J’étais bien d’accord là. Mais au moins ça faisait plaisir de voir qu’il ne gardait pas cette sale habitude que pour ses employés.

Bien sur, je me rappelais quand je l’avais entendu, c’était lui le sorcier qui avait insisté pour qu’ils gardent Maelie. Enfin insister, il avait dit qu’on pouvait la tuer. Sympa le mec.

« Si il y a dissension au sein même du clan, je pense que tu peux déjà me remercier de te prévenir et c’est tout à ton avantage de m’aider. »

Le gérant soupira. « Si quelqu’un a téléporté ton gars, il y a toutes les chances qu’il n’y ait pas résisté et qu’il soit mort avant d’arriver à destination.

- Disons qu’il ait survécu » dit Nanti.

« C’est un sorcier ?

Nouveau silence.

« Si c’est un sorcier, il a plus de chance d’y survivre » précisa le gérant.

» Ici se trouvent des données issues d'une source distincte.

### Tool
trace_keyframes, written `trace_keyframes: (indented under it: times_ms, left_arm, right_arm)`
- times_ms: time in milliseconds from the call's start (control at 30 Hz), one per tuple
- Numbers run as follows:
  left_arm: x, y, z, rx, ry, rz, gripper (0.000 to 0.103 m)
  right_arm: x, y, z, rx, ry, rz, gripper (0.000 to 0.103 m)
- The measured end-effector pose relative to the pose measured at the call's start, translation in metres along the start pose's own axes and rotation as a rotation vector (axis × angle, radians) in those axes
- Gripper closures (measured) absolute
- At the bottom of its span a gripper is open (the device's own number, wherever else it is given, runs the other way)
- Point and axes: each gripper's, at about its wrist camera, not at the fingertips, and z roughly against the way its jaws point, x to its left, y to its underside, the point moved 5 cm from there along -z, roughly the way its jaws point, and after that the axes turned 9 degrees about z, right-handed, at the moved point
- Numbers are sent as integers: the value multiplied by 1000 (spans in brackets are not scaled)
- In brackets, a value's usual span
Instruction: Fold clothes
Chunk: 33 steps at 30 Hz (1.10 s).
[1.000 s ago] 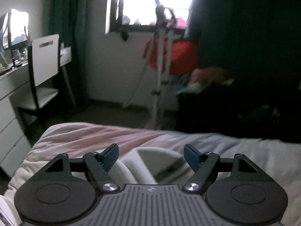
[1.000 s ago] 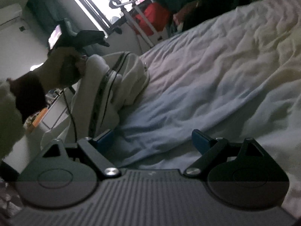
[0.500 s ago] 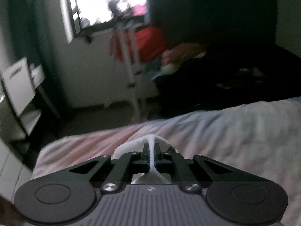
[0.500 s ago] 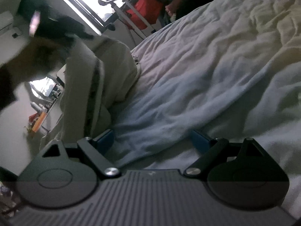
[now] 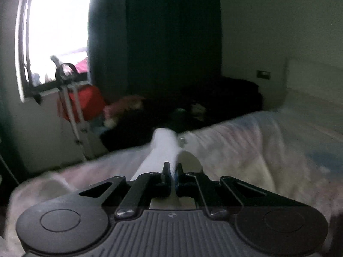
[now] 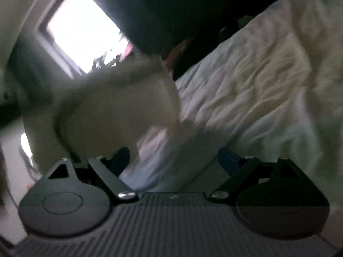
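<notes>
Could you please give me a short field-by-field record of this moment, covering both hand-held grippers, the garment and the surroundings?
left hand-held gripper: shut on the white garment
right hand-held gripper: open, nothing gripped, pale cloth lies between its fingers
white garment: pinched at a fold, stretched away over the bed
bed: wrinkled pale cover
window: bright, at left
image quality: dim, motion-blurred

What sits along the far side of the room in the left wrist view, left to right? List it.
Bright window → white metal stand → red bag → dark curtain → dark heap → wall socket.
</notes>
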Motion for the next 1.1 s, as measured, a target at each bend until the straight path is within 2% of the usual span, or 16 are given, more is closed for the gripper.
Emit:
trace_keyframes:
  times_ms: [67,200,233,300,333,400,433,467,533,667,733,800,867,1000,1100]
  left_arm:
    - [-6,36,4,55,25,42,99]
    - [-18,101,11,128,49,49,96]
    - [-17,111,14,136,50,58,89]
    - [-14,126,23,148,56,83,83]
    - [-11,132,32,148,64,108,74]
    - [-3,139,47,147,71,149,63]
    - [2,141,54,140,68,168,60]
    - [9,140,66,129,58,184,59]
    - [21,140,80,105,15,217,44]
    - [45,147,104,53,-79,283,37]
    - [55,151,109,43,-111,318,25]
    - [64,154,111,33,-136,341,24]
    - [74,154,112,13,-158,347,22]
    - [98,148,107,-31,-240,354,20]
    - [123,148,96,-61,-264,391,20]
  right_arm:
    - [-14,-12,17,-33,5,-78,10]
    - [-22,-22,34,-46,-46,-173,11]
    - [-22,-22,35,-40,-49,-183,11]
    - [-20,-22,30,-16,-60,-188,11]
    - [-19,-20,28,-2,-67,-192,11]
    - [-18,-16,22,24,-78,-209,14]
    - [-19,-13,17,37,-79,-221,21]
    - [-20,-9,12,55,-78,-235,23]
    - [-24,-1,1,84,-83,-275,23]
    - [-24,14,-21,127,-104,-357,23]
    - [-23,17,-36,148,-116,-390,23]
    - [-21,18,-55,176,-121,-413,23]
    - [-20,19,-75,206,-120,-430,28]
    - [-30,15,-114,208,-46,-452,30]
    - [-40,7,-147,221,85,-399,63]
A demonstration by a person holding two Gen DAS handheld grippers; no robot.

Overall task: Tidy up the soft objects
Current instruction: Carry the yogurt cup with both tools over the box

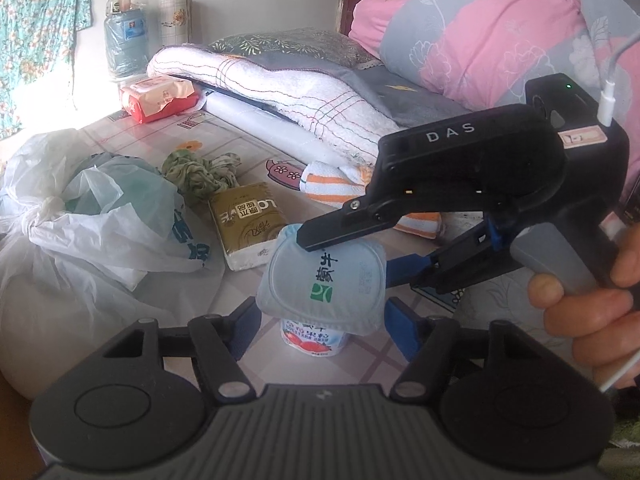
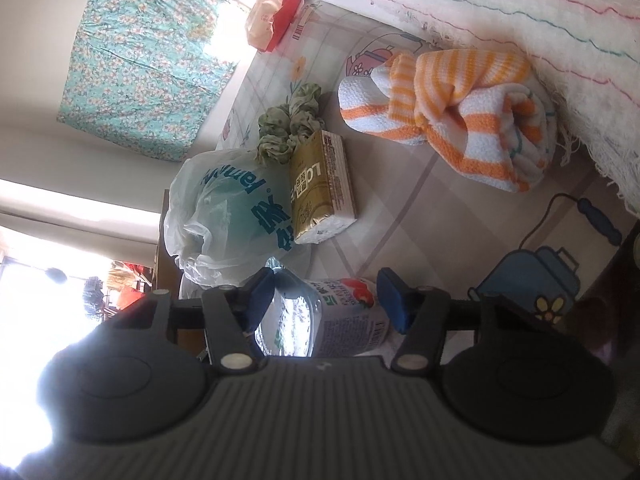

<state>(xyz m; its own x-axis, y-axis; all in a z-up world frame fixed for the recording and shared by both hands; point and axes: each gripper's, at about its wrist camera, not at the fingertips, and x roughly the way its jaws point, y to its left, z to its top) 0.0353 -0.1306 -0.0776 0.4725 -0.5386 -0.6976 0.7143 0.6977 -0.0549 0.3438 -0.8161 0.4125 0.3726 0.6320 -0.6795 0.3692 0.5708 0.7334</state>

« Mais si ce n’en est pas un ou du moins qu’il n’a pas d’implant, peut-il survivre quand même ? » demanda Nanti. Décidemment il ne cracherait pas une miette d’information. Il était fort notre Nanti.

« Non. Enfin, tout dépends des puissances de base de celui qui l’aurait enlevé et de sa puissance à lui.

- Justement, qui en est capable ?

Pour une fois, c’est Nanti qui craqua le premier au jeu du silence : « Pantin, Matiz, Malhari, Mélanie » Il stoppa sur sa lancée espérant sans doute que son interlocuteur poursuive éventuellement sa liste. Trop à espérer.

« Si tu pars dans l’optique du complot, j’imagine mal Pantin faire un complot contre lui-même. En plus, il n’en a sans doute plus la force. Malhari a tout le pouvoir dont on peut rêver, Matiz lui est entièrement fidèle. Mélanie… »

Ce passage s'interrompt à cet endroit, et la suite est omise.